Creators can exponentially amplify their creativity and influence through the empowerment of AICG, combined with the economic model under the Web3 paradigm. This also allows more people to transition from consumers to participants, from users to owners. At the same time, artists can receive their earned share of profits, achieving a win-win situation.

In fact, Web3 + AI is not a novel concept; the leader in generative art NFTs, Art Blocks, serves as a successful application case. (Although the algorithms differ, they still resonate in essence.)

Art Blocks is a platform for generating random artworks. Launched by Erick Snowfro in 2020, it focuses on programmable, generative content, with the generated content being immutable on the Ethereum blockchain. So how is "random art" random? This random process is controlled by a string of numbers stored on a non-fungible token (NFT) on the Ethereum chain. The string of numbers stored in this token controls a series of attributes of the artwork you purchase, ultimately generating a unique piece of art for you.

If you are a buyer who particularly appreciates a certain artist's style, you can pay and start minting, and a randomly generated artwork in that style will be sent to your account in the form of a token. The final output could be a static image, a 3D model, or an interactive artwork. Each output is different, and the types of content created on the platform have infinite possibilities, but the number of artworks that can be minted for each project is fixed. This means that once the minting limit is reached, no new works will be generated for that project.

For creators: they need to adjust and deploy their generative art scripts on Art Blocks in advance, ensuring that the output results are related to the input hash values. This script will be stored on the Ethereum chain through Art Blocks.
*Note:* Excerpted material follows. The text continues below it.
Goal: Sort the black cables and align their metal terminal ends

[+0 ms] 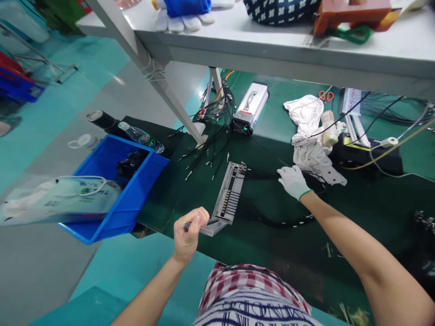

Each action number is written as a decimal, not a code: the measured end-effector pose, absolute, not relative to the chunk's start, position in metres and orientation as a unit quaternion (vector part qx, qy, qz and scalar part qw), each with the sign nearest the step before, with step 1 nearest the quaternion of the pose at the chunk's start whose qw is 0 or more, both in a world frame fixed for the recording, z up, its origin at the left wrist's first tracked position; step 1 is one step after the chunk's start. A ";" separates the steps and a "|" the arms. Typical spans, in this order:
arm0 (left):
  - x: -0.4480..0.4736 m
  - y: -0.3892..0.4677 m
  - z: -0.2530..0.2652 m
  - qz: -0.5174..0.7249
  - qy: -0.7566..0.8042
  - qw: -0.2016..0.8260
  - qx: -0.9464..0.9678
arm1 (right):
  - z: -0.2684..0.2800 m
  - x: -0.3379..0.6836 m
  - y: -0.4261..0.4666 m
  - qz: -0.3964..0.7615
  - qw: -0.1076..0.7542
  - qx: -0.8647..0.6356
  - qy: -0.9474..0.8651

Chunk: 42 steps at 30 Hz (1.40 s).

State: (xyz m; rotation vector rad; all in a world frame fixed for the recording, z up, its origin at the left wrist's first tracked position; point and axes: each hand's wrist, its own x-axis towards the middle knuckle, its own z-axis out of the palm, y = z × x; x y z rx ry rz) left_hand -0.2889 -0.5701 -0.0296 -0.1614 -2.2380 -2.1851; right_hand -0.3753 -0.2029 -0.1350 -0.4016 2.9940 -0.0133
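My bare left hand [190,228] is closed round the handle end of a grey metal fixture [234,188]. The fixture is a long slotted block with a row of small brass-coloured pieces in its slots and a flat metal bar [212,227] at its near end. Black cables [263,174] run from its right side. My right hand [294,181], in a white glove with a green cuff, has its fingers curled over these cables; their tips are partly hidden. A lower bundle of black cables [282,224] with white tags curves across the dark green mat.
On the left stands a blue bin [136,203] holding a plastic bag. Loose cable ends [190,172], a silver box [251,104], white cloths [306,117] and orange scissors [326,95] lie farther back. A raised shelf [238,63] crosses above, its leg [183,115] reaching the mat.
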 end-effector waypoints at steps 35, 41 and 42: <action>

For collectors: when collectors mint a series of works (you can think of it as clicking the purchase button), they essentially obtain a random hash value, and then the script executes, creating a generative artwork corresponding to that hash value on the spot.

This model allows collectors to participate in the creation of generative art.

The content of this artwork is determined by the original artist's style, the generative algorithm, and your minting timing. Tools, creators, and buyers jointly complete such a work, and this new NFT creation model gives the artwork more commemorative value, leaving a mark of the latest technology of the time.

Unlike purchasing mainstream NFT avatar projects, buying NFTs on Art Blocks feels more like directly supporting an artist—these artists are often real names with a wealth of historical works, and Art Blocks conducts in-depth interviews related to their works. For NFTs sold for the first time on Art Blocks, artists can receive 90% of the income, with the remaining 10% going to Art Blocks.

Thus, one can see that Art Blocks has opened a "broad avenue" for AIGC. Of course, this path cannot be simply copied, but modifications in detail can certainly create a commercial closed loop for AIGC + Web3! Moreover, there are already projects doing similar things.

It is precisely because there are so many pioneers paving the way that we have reason to believe that AIGC will go further and further, and the current flaws will gradually be repaired and improved.